» Prompt:
Copy all the data exactly, except the pictures.

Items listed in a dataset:
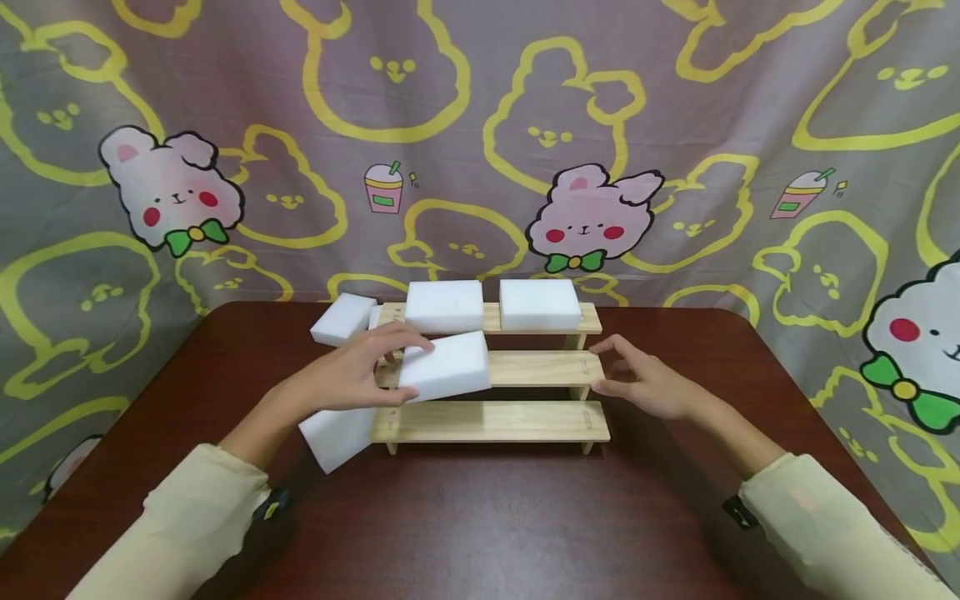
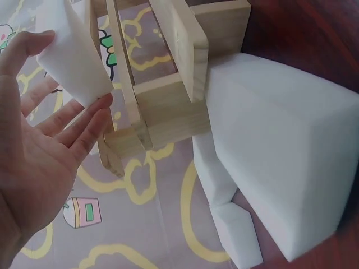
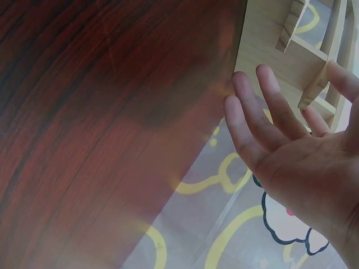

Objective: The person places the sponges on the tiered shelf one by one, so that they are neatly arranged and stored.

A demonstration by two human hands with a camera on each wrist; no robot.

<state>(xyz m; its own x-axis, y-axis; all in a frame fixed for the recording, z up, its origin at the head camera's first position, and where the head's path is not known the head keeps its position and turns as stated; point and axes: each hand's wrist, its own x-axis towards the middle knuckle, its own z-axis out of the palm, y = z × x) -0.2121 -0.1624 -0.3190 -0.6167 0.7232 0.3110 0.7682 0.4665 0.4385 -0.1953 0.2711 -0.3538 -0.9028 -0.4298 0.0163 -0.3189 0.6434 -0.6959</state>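
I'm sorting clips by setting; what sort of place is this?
Probably a curtained-off tabletop workspace: a cartoon-print cloth hangs behind a dark reddish table holding a three-tiered wooden rack and white blocks.

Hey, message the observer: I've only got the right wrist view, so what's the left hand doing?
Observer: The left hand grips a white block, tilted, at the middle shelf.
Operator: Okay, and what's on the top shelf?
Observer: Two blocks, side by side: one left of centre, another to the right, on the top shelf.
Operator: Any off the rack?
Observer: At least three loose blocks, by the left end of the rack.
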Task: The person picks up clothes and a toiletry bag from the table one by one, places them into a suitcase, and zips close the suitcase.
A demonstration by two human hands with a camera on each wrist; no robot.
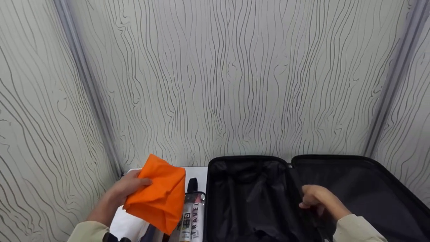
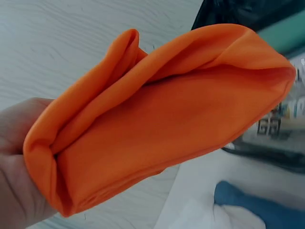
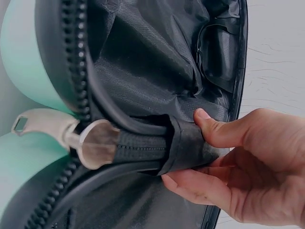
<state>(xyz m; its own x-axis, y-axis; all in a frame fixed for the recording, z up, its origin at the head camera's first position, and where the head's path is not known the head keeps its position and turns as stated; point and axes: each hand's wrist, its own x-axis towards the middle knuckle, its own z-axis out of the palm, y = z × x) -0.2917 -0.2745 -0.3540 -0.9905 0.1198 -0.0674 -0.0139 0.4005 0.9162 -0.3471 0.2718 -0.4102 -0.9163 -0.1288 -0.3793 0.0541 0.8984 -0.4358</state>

» Solution below:
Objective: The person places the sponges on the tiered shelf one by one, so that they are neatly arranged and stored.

A demonstration by two human hands with a camera on each wrist; no robot.

<state>(xyz m; its own x-axis, y-axis; all in a frame fixed for the recording, z up, its origin at the head camera's first position, and where the head's path is not known the head keeps its position and turns as stated; point and axes: each hand's wrist, its own x-axis towards the middle knuckle, its own z-axis out of the palm, y = z × x) -0.2121 -0.1624 -0.3190 -0.6167 0.7232 0.3110 0.7682 0.4665 0.4385 -0.1953 0.2711 -0.3538 -0.9028 -0.4298 0.0163 -0.3189 0.6434 -0.6959</state>
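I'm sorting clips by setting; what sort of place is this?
Probably a curtained-off tabletop workspace: a cartoon-print cloth hangs behind a dark reddish table holding a three-tiered wooden rack and white blocks.

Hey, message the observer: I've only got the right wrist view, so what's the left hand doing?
Observer: The left hand grips a white block, tilted, at the middle shelf.
Operator: Okay, and what's on the top shelf?
Observer: Two blocks, side by side: one left of centre, another to the right, on the top shelf.
Operator: Any off the rack?
Observer: At least three loose blocks, by the left end of the rack.
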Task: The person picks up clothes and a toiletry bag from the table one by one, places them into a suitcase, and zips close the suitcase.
A demonstration by two human hands with a camera on each wrist; no robot.
<state>(xyz m; its own x-axis, y-axis; all in a frame fixed for the recording, z up, its origin at the head camera's first position, and where the head's path is not known the head keeps its position and turns as stated; point and axes: each hand's wrist, its own x-axis towards the middle knuckle, its own z-axis out of the palm, y = z × x) -0.2917 -0.2745 -0.3540 -0.9905 0.1198 -0.0674 -0.0139 0.4005 0.9162 -0.3471 0.2718 -0.4102 -0.9163 -0.1288 -0.3793 0.0541 0.8984 -0.4358</state>

There's no more to the answer.